02 Feb 2018 21:41 IST

What India Inc expects from MBA graduates

Management graduates at interview

Fresh B-school graduates are expected to display balanced intelligence and emotional quotients

Indian employers clearly look at three components while hiring students from premier B-schools: the knowledge component (facts, frameworks and theories), the practice component (doing and execution) and the ‘being human’ component (values and ethical boundaries, commitment to organisation, attitude, and beliefs towards work, optimism and empathy).

Premier B-schools in India are strong on preparing students in analytical skills, that is, in the knowledge component, but not in ‘practice’ or ‘being human’, which are at the heart of practical management across segments. Employers clearly expect certain functional roles to be filled by fresh MBA graduates, along with a hands-on approach to work. This indicates that while designing the curricula, business schools must retain a focus on their current strength in the knowledge component, while augmenting stress on the practice and being human components.

Practical approach

‘Practice’ means executing policies effectively by recognising organisational realities. This approach involves team work, people management and building perspective. It can be done through ‘action-learning’ labs or ‘track trips’ focussed on specific areas such as analytics, sustainability, entrepreneurship, innovation and the like.
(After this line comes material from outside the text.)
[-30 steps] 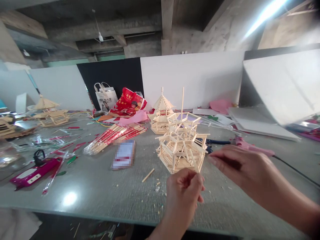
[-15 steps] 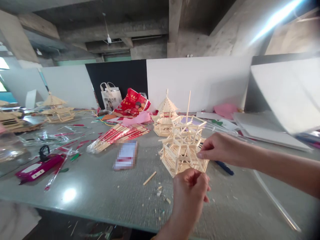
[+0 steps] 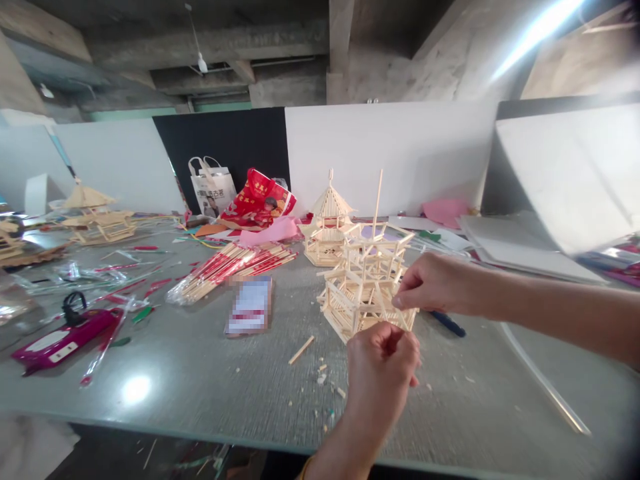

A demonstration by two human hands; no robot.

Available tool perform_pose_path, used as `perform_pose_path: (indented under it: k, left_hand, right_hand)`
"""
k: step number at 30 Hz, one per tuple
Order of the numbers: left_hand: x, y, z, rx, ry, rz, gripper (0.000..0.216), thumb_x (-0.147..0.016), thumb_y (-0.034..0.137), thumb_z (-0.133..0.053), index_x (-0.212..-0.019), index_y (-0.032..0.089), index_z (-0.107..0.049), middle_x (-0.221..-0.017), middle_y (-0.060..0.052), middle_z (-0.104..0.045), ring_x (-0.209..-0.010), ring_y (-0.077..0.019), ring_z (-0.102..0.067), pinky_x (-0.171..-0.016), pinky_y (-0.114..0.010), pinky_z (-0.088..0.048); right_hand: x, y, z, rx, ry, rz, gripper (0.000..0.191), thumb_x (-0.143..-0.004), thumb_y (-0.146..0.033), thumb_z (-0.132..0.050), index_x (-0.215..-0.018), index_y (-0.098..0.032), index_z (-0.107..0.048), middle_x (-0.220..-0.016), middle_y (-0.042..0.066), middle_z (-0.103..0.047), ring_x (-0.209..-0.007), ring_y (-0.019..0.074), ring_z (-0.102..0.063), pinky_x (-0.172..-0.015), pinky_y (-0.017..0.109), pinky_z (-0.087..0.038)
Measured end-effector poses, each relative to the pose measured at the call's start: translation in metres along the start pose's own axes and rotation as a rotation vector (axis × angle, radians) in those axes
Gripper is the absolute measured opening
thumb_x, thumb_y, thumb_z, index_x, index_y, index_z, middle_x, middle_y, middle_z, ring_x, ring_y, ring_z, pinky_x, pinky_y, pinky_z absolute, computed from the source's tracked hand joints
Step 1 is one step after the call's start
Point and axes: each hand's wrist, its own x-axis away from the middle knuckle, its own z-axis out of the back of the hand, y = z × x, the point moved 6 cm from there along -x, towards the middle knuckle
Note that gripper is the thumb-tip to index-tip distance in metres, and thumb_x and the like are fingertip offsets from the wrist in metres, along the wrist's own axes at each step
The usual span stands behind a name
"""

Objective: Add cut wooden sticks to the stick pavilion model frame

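Note:
A pale wooden-stick pavilion model [image 3: 357,290] with several tiers stands on the table in front of me, one long stick [image 3: 378,200] rising from its top. At the model's right side, my right hand [image 3: 435,283] is closed in a pinch, its fingertips against the lower tier. My left hand [image 3: 383,360] is closed just in front of the model's near edge, thumb and forefinger pressed together. Thin pale sticks run between the two sets of fingertips. Whether these are loose or part of the model, I cannot tell.
Behind stands a roofed stick pavilion [image 3: 330,217]. To the left lie bundled sticks [image 3: 233,270], a phone [image 3: 249,305] and a magenta power strip [image 3: 65,339]. A loose stick [image 3: 301,349] and crumbs lie nearby. At right are a dark-blue tool [image 3: 447,324] and a clear tube [image 3: 545,383].
The view has shifted slightly, so most things sit a little higher and further left. Both hands remain pinched at the model, with only slight movement.

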Motion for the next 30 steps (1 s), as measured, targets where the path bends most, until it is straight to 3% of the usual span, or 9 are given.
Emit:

It could also be a trip to a specific type of company or a geographic region to facilitate hands-on experience away from the campus for a few weeks to build real-world critical thinking skills to help students sense opportunities and define problems in the corporate world. This will also help the students focus on a particular area of interest before choosing elective courses.
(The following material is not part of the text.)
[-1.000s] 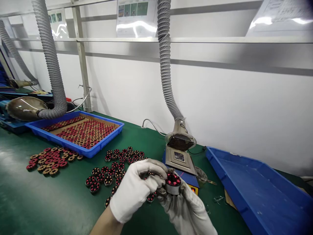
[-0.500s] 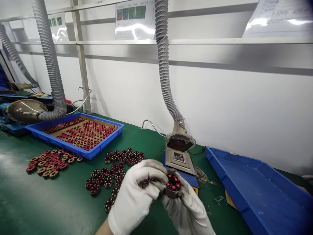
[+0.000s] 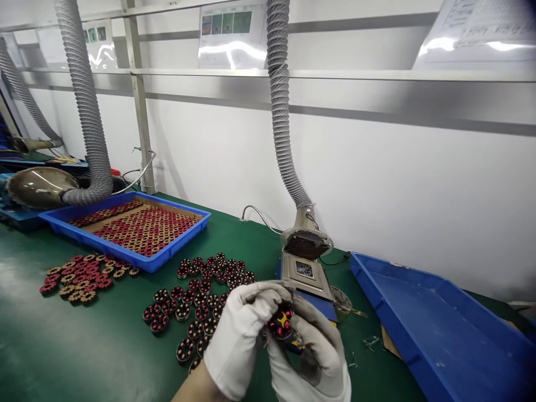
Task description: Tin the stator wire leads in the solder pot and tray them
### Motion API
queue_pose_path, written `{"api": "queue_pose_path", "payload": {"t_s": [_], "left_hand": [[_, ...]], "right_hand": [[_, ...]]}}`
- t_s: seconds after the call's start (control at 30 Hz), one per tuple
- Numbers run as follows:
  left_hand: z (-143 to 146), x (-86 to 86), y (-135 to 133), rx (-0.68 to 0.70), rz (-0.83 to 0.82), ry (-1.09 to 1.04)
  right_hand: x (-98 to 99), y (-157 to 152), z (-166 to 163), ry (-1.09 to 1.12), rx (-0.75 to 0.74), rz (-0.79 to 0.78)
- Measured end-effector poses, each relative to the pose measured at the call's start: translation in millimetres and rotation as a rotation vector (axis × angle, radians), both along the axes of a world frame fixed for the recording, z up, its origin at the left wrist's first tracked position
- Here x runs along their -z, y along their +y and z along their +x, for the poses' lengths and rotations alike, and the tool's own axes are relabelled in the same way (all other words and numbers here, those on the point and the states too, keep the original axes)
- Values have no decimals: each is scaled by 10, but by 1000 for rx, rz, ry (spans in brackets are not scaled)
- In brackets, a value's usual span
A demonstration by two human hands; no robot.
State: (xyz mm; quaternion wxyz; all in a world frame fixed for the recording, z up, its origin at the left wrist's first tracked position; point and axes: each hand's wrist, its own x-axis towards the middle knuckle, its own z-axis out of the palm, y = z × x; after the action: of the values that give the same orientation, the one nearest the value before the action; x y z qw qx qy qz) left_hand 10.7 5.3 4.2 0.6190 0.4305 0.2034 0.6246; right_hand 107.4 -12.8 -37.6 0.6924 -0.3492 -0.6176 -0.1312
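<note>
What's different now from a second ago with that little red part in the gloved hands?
Both hands have closed in around the small red-wound part and tipped it: its open face pointed upward before, now it faces the camera, showing a yellow centre. The left hand curls over it more, the right hand wraps it from below. Both kept hold throughout. The loose parts on the green table and the blue tray stayed put.

Bright, even overhead lighting. Glare streaks on the laminated sheets above. Soft shadows behind the hoses. Edges bowed; corners blurred.
</note>
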Motion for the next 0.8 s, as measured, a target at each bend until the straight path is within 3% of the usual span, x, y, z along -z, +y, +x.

The ‘being human’ component means understanding the moral principles that anchor a person in one’s career and commitment to organisation, while developing adaptability, a positive attitude towards work and life, by leveraging the power of integrative thinking.

This can be achieved through additional immersive programmes that may be two or three weeks long and that specifically focus on such themes as effective teamwork, ethics and social responsibility, leadership and corporate accountability, social innovation, and the like. This is where the challenge lies for for B-schools, because these components are not easily developed in a classroom setting and call for more experiential methods of learning.

Strategic roles

Recruiters in the initial years expect MBA graduates to handle functional roles such as the client-customer relationship, business development and intelligence, moving on to market analyst, brand manager, digital marketing executive and manager, social media manager, sales manager, operations manager, and the like. These roles imply a practice component or a hands-on approach towards work.

Those recruited from management schools are assigned strategic roles. They are placed as ‘executive assistant managers’ to senior business leaders and are expected to help them in strategy formulation and work as a resource team for them. Generally, MBAs are expected to play supportive roles to the middle level management, who are team leaders, to formulate policies and set directions. Their main role, in the initial years, is execution and implementation.

The ‘being human’ aspect is reflected in the workplace after gaining five to six years of work experience, when the MBAs reach the middle-level management cadre and work as team leaders and business leaders. They must be sensitive enough to the social impact of business and the ethical standards that are expected from them in strategy development.

The new roles and skills that corporate world now demands from MBAs require a different kind of curriculum and business schools need to rebalance their curricula if they are to re-establish the value addition they offer to corporate world.

This indicates that B-schools in India must balance all the three components in developing holistic business managers who can have a balanced intellectual and emotional quotient to face the daily challenges of the corporate world.